__Your assignment__.
Where does the word "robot" occur in the data below? Copy each line that holds it.

==== Material provided

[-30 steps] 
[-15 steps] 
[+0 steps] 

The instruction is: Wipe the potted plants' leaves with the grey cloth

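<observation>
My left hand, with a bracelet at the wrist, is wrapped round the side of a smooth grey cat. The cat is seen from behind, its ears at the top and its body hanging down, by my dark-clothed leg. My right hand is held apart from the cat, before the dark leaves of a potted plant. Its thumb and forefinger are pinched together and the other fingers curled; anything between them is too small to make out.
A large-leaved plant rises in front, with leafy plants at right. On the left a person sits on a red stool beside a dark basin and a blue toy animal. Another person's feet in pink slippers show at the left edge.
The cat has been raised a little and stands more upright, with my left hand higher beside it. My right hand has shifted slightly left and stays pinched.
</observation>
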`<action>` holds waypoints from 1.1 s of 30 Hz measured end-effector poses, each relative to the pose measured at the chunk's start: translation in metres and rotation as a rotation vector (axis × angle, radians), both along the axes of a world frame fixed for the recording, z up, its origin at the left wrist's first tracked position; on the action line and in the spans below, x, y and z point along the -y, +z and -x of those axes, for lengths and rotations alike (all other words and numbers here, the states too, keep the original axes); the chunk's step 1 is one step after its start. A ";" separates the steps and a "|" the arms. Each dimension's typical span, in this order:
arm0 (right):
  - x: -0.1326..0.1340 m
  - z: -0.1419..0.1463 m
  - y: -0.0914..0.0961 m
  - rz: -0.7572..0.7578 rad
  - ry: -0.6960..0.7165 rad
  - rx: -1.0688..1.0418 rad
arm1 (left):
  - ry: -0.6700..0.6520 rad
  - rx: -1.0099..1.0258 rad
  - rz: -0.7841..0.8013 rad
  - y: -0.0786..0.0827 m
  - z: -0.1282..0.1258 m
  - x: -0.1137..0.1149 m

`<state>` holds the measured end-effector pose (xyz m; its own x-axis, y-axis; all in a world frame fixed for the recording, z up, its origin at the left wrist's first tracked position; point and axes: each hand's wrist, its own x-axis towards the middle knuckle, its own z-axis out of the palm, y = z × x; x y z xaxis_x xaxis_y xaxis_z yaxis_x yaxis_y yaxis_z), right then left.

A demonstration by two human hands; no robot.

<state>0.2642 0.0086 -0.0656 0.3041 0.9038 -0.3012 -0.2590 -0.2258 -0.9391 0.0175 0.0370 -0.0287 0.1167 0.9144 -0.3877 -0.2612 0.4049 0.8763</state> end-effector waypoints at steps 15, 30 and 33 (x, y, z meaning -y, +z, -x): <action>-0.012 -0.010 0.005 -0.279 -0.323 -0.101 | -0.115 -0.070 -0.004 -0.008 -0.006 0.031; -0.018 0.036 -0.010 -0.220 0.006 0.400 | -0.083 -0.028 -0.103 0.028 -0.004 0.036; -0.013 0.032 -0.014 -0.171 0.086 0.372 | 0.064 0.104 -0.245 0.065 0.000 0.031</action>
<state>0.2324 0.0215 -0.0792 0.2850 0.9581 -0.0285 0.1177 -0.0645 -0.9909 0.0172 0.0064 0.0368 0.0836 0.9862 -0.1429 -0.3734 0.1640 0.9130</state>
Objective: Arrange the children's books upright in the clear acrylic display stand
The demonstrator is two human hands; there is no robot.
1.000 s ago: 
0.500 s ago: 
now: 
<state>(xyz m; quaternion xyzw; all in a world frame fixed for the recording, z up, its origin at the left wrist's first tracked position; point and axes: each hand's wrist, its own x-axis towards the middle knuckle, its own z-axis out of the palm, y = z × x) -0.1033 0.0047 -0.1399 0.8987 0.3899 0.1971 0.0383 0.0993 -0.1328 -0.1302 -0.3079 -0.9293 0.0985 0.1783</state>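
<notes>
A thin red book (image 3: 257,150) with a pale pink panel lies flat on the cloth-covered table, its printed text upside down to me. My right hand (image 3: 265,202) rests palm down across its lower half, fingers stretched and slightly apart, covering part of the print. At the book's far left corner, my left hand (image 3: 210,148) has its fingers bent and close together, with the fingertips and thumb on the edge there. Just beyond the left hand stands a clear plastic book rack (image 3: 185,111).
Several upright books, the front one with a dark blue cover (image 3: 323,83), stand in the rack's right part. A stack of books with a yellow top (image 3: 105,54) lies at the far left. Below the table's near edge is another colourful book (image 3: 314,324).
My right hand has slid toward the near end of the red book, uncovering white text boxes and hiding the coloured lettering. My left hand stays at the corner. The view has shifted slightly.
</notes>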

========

__Answer__.
A demonstration by two human hands; no robot.
The demonstrator is two human hands; there is no robot.

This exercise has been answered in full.